The differences in healthcare between Japan and ASEAN countries can be quite significant, with various aspects such as insurance systems, consultation mechanisms, medical institutions, healthcare delivery, quality of care, and hospitality differing notably. This article, based on my experiences traveling across East Asia and 13 ASEAN countries, provides an overview of these differences. It's important to note that some of the content is based on observations rather than data and might be somewhat general.
Japan is unique in Asia with its national health insurance system, where public insurance and out-of-pocket payments cover medical expenses. In many ASEAN countries, however, national health insurance systems are not as comprehensive, and a combination of public and private insurance, along with out-of-pocket payments for non-insured treatments, is common. The type of public insurance varies based on the individual's occupation, age, and other factors, and in some countries, public insurance cannot be used at private medical institutions.
In terms of consultation mechanisms, many countries have specific designated medical institutions for primary and acute care, unlike Japan's free access system. This highlights the privileges Japanese citizens have regarding healthcare accessibility. Insurance systems are well-structured in Japan, ensuring uniform medical fees across different institutions. In contrast, many citizens in other countries cannot freely choose their desired hospital.
Japanese healthcare facilities include approximately 9,000 hospitals and over 100,000 clinics. Despite having the world’s highest number of beds per 1,000 people and the longest hospital stays, Japan ranks lower in terms of the number of doctors. Many patients are hospitalized, often for extended periods, leading to a situation where many beds are occupied and a significant number of hospitals operate at a loss.
In contrast, many ASEAN countries are adopting the DRG/PPS (Diagnosis Related Group/Prospective Payment System) model, moving away from fee-for-service to a bundled payment approach per hospitalization. Japan uses the DPC/PPS (Diagnosis Procedure Combination/Per-Diem Payment System), which still allows hospitals to receive payments for each day of a patient's stay, contributing to longer hospital stays.
The healthcare quality in ASEAN countries, particularly in Singapore and Thailand, is often comparable to or even surpasses that in Japan. Many doctors in these countries have trained in the West, and their institutions provide high-quality medical services. Despite the high quality of Japanese healthcare, it is perceived that for the wealthy, there is little need to seek treatment in Japan as the quality of care in other countries is sufficient.

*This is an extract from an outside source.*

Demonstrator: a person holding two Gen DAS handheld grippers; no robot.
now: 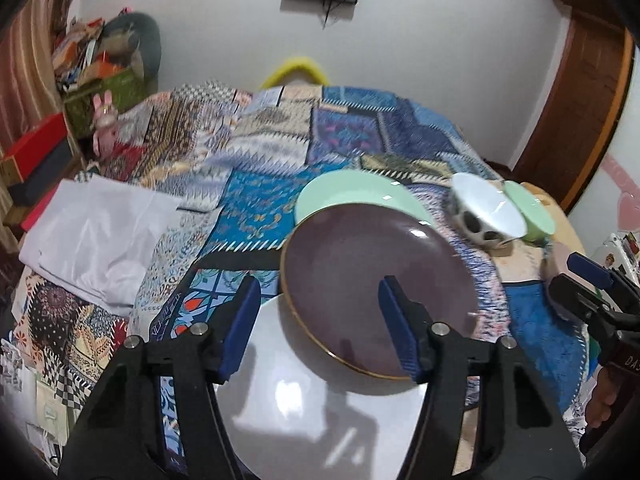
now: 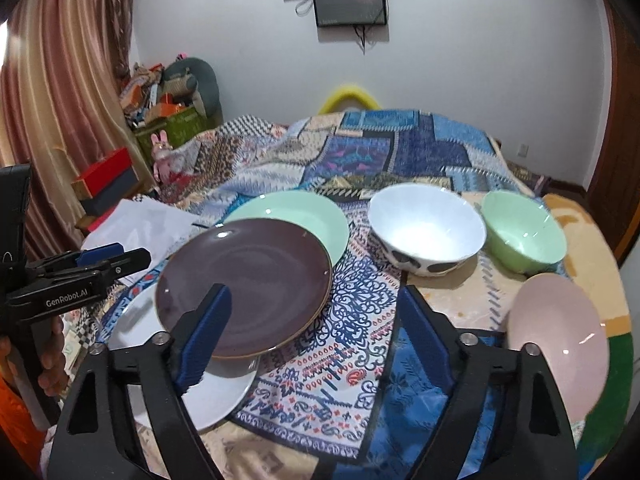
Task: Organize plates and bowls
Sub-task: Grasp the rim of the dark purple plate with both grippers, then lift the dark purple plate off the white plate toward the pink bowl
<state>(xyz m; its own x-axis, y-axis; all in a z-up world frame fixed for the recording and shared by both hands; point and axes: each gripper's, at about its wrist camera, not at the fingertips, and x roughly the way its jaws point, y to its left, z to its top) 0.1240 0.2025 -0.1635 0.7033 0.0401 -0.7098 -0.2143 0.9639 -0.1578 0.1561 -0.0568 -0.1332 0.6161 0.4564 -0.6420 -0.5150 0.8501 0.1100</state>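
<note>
A dark brown plate (image 1: 360,280) (image 2: 244,280) lies tilted on a white plate (image 1: 304,404) (image 2: 216,396), with its far edge over a pale green plate (image 1: 352,192) (image 2: 304,212). My left gripper (image 1: 320,324) (image 2: 108,260) is open above the white plate, and its right finger overlaps the brown plate's near rim. My right gripper (image 2: 316,332) (image 1: 592,280) is open over the patterned cloth, its left finger in front of the brown plate's near edge. To the right stand a white spotted bowl (image 2: 428,228) (image 1: 488,208), a green bowl (image 2: 524,232) (image 1: 532,212) and a pink dish (image 2: 560,340).
Everything rests on a bed covered by a patchwork quilt (image 2: 360,152). A folded white sheet (image 1: 96,240) lies at the left. Boxes and clutter (image 2: 160,108) pile up by the curtain at the far left, and a person's hand (image 2: 48,360) holds the left gripper.
</note>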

In terms of hospitality, top-level hospitals in ASEAN countries often provide services that exceed those in Japan, offering a hotel-like experience during hospital stays. This is even true in countries like Myanmar, where hospitals affiliated with international groups provide outstanding hospitality.
While Japanese healthcare has high potential, structural and cultural factors, along with the non-profit nature of many Japanese hospitals, shape its current state. In contrast, ASEAN countries view healthcare more as a business, with private hospitals playing a significant role.
Japan faces challenges with its aging population and the shift to community-based care. Despite efforts to integrate medical and nursing care services, there are difficulties due to workforce shortages and dependence on doctors for many tasks.
In conclusion, while Japanese healthcare excels in serving the middle class, at the top level, it is considered equivalent or even inferior to the healthcare in ASEAN countries. My aim is to continue understanding the current state of healthcare in Japan, Asia, and ASEAN, identifying issues, and contributing to their resolution both domestically and internationally. However, addressing these structural issues appears challenging. Efforts to facilitate medical exchange between Japan, East Asia, and ASEAN and support activities inspired by international experiences can help address gaps in Japanese healthcare. (Written by: Yuji Ishii)
Japan is unique in Asia with its national health insurance system, where public insurance and out-of-pocket payments cover medical expenses. In many ASEAN countries, however, national health insurance systems are not as comprehensive, and a combination of public and private insurance, along with out-of-pocket payments for non-insured treatments, is common. The type of public insurance varies based on the individual's occupation, age, and other factors, and in some countries, public insurance cannot be used at private medical institutions.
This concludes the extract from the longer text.